▸ **Task goal**: Wherever a line of the listing holds the string "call", copy that line.

━━ Recorded data

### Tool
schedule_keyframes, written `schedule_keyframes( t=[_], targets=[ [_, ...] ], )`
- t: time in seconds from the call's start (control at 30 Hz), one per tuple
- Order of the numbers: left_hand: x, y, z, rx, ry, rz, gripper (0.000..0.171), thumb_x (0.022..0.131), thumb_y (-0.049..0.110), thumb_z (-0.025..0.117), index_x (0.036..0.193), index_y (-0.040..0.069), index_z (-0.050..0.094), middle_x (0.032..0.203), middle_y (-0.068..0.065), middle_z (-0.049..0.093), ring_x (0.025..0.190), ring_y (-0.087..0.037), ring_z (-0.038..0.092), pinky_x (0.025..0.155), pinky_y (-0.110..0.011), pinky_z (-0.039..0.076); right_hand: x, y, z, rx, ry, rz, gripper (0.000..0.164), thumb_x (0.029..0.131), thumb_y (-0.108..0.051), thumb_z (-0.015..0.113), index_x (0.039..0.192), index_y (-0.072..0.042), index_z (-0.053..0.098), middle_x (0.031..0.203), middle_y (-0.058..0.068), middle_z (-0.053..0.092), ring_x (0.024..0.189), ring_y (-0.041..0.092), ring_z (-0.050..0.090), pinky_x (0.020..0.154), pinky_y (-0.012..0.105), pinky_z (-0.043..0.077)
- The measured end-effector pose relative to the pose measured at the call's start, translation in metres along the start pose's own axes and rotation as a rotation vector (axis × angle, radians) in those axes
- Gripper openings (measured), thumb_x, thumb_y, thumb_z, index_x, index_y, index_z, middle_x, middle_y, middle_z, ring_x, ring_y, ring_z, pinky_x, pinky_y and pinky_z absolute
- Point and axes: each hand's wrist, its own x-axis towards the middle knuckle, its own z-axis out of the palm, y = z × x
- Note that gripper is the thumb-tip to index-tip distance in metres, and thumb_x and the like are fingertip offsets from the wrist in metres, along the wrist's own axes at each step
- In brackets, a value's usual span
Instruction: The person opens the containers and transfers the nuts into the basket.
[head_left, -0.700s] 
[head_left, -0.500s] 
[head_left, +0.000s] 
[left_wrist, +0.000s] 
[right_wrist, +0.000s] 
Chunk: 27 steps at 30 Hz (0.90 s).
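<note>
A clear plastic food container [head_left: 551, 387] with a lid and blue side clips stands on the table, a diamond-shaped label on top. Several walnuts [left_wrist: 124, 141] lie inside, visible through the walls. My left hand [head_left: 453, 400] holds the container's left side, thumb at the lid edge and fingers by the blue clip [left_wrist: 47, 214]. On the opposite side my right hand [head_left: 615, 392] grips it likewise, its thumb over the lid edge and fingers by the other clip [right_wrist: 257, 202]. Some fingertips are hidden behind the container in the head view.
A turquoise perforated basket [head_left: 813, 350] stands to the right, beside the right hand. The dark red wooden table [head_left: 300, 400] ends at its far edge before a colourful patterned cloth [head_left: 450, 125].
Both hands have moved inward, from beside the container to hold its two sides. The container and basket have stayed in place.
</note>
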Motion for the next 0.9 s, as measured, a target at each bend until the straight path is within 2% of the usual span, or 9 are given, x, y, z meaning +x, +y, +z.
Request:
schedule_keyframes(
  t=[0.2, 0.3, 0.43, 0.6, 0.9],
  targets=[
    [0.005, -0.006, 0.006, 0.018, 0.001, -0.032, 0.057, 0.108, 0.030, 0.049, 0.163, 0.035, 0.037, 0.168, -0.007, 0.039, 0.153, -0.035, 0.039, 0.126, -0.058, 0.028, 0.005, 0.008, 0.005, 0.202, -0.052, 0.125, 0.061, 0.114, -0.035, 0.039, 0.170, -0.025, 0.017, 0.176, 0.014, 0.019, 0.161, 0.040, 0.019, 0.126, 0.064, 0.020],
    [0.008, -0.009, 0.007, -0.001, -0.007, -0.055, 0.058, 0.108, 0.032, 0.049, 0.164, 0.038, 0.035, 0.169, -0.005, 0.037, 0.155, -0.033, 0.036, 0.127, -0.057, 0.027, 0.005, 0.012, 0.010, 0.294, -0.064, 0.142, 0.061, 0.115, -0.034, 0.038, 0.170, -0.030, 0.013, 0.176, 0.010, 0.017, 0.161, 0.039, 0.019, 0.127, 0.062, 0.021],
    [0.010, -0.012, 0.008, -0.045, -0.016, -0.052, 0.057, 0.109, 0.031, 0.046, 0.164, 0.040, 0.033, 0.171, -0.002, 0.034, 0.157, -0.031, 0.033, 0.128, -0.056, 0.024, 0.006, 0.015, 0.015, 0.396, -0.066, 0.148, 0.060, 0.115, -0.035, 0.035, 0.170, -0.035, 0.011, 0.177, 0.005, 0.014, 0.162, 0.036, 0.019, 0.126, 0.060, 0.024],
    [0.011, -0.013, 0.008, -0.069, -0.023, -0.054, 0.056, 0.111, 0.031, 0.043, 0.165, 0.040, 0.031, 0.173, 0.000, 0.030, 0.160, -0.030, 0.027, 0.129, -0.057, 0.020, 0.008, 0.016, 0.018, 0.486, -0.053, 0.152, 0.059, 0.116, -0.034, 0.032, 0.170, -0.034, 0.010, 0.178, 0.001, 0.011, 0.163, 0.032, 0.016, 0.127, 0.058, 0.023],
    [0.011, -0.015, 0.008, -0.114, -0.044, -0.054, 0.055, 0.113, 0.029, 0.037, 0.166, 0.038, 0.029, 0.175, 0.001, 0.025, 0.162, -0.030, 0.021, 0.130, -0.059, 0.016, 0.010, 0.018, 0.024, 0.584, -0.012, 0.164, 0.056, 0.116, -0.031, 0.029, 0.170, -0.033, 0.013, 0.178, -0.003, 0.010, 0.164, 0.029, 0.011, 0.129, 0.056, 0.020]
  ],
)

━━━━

▸ **Your solution**:
- t: time in seconds from the call's start (control at 30 Hz), one per tuple
- The measured end-effector pose relative to the pose measured at the call's start, translation in metres along the start pose's own axes and rotation as a rotation vector (axis × angle, radians) in those axes

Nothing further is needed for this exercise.